Los españoles tenemos la suerte de pertenecer a una nación cargada de estupendas hazañas históricas (y, también, de ominosas derrotas). Hoy, la situación es, profundamente, tediosa. Lo que pasa es que la España actual se resiste a ser entendida, de tan contradictoria como resulta.
Nuestro amado Presidente de Gobierno nos ha obsequiado con una notable pirueta de política internacional. Escribió una misteriosa carta al Rey de Marruecos, poniéndose a su disposición, como si fuera un buen vasallo, en el asunto del Sahara Occidental, la antigua colonia española de Río de Oro. El homenaje de pleitesía se rubricó en una cena del señor Sánchez con el sátrapa marroquí en Rabat. Casualmente, a nuestro amado Presidente le sentaron debajo de la bandera española, con el escudo del jefe del Estado, mirando hacia abajo. Fue una sutilísima afrenta.
Ciertamente, el doctor Sánchez es un saltimbanqui de la política, pero, en este caso, su disposición de vasallaje no puede ser más prepóstera e ignominiosa. Ha logrado decepcionar a, casi, todo el mundo: al resto de los partidos políticos españoles, al Gobierno argelino, a los saharauis en el exilio. No es, solo, que se exhiba la falta de colaboración de España para cumplir la obligación internacional de la descolonización del Sahara Occidental. Lo más grave es que, con la estrambótica rendición a las posiciones expansionistas de Marruecos, queda en el aire la intención de invadir Ceuta y Melilla. Es más, el Gobierno marroquí sigue teniendo como prioritaria la política del espacio vital (Lebensraum, según el término nazi). Según la cual, Marruecos no abandona su pretensión de anexionarse las Canarias y sus correspondientes agudas territoriales. No habría que descartar el viejo sueño de los herederos de los almorávides (los eremitas del desierto) para reconquistar Al Ándalus, es decir, la mitad de España y Portugal.
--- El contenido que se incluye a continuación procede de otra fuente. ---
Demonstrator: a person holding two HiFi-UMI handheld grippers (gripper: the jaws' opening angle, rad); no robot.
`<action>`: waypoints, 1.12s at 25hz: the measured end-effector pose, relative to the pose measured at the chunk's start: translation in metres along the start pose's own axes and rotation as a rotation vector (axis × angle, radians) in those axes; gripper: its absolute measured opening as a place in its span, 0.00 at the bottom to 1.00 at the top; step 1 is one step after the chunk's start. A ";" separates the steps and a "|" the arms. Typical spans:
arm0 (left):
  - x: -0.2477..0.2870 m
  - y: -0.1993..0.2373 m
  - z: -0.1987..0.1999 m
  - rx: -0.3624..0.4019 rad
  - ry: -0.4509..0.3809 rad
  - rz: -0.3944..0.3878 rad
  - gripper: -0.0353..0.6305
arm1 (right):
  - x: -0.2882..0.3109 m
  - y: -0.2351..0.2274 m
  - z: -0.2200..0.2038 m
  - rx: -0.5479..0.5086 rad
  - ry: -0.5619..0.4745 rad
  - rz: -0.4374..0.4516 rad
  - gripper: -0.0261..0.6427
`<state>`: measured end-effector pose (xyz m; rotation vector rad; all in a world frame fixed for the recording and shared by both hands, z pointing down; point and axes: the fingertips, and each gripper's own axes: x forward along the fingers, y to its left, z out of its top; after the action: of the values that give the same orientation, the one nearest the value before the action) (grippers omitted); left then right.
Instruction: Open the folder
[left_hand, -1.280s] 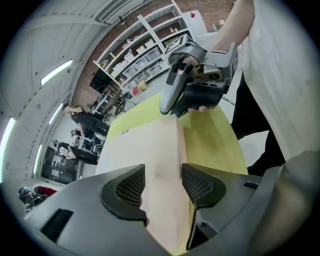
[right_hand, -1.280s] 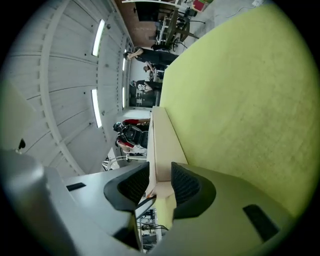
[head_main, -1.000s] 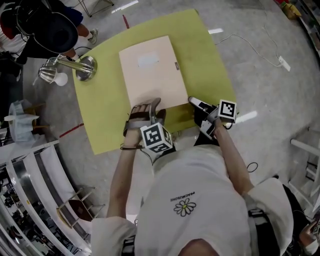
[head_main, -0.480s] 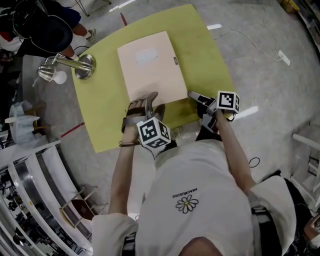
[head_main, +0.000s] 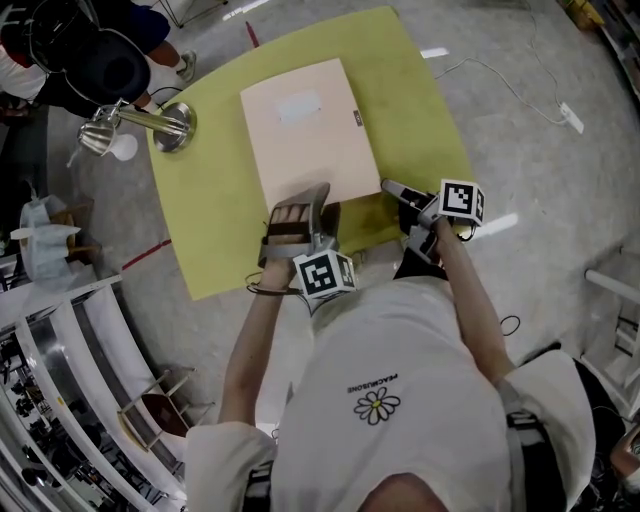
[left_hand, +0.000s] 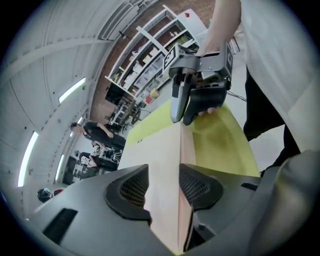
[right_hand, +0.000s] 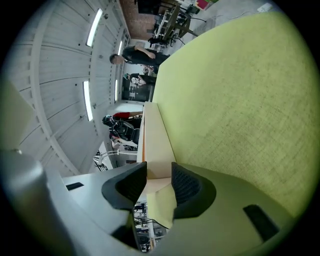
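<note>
Shelving (head_main: 60, 380) lines the room's left. Far left, a lamp (head_main: 140, 122) stands on the yellow-green table (head_main: 210, 230), with grey floor (head_main: 540, 130) around. The folder (head_main: 310, 140) lies shut mid-table, its label (head_main: 300, 106) unreadable. The left gripper (head_main: 303, 200) and right gripper (head_main: 388, 186) straddle its near edge, jaws apart and just narrowing.

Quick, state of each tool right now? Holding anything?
Left tool: open, jaws just closing in a bit; near edge of the folder between them, not clamped.
Right tool: open, jaws just opened wide, then eased in; folder corner between them, not clamped.
</note>
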<state>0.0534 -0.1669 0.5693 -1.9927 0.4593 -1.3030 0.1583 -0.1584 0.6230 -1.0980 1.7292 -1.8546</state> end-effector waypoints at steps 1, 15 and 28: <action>-0.003 -0.001 0.002 -0.002 -0.019 0.005 0.29 | 0.000 0.000 0.000 0.002 0.000 -0.001 0.25; 0.002 -0.006 0.005 -0.047 0.017 0.132 0.13 | -0.001 0.007 -0.001 -0.001 0.002 0.005 0.24; -0.011 0.012 0.005 -0.600 -0.117 0.119 0.13 | -0.003 0.006 0.001 -0.068 -0.005 -0.054 0.24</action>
<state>0.0541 -0.1663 0.5523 -2.4604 0.9850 -1.0411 0.1599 -0.1580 0.6163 -1.1857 1.7890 -1.8350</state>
Marruecos cuenta con una ventaja para sus pretensiones irredentistas: recibiría el apoyo de los Estados Unidos de América. No sería una invasión al estilo de la de Ucrania por Rusia. Aquí, cuenta más la sutileza de la morisma. Es decir, sería, más bien, una especie de marcha verde, como la que se produjo en 1975 con la invasión del Sahara Occidental. De momento, la ha probado con el ensayo de la invasión pacífica de cayucos en las Canarias. Se acumulan los reiterados asaltos a las vallas fronterizas de Ceuta y Melilla por parte de los subsaharianos asentados en Marruecos. Lo de la hipotética reconquista de Al Ándalus carece de una frontera definida. Se trata de un territorio histórico con una raya fluctuante. Pero, esa hipotética realidad se sabe aprovechar bien. Una ilustración actual. En las actividades profesionales de la Sociedad Internacional de Cristalografía, un catedrático de la disciplina en la Universidad de Granada, Jorge A. R. Navarro, se permite definirse como asentado en Al Ándalus. Que yo sepa, nadie ha protestado por tal disparate, pues se trata de un país que no es miembro de las Naciones Unidas. El percance me recuerda que algunos científicos y artistas de Cataluña, al referirse a sus actividades profesionales, les ponen la etiqueta de Ibéricas. Además, no incluyen a Portugal. La cuestión es no tener que escribir o pronunciar el maldito topónimo de España. Ya es triste que un gran número de españoles actuales no se sientan, precisamente, eso, españoles.
Lo más grave y general es que, para muchos políticos de las izquierdas españolas, el nombre de España, se sustituye, ladinamente, por el Estado. La pregunta es inquietante: ¿qué se puede esperar de una de las naciones con mayor solera en el mundo, cuando llega a perder su identidad? Pues, una suerte de esquizofrenia colectiva. Con ese trasfondo, se comprenderá la extravagancia del acto de vasallaje simbólico de nuestro amado Presidente ante el sátrapa de Marruecos.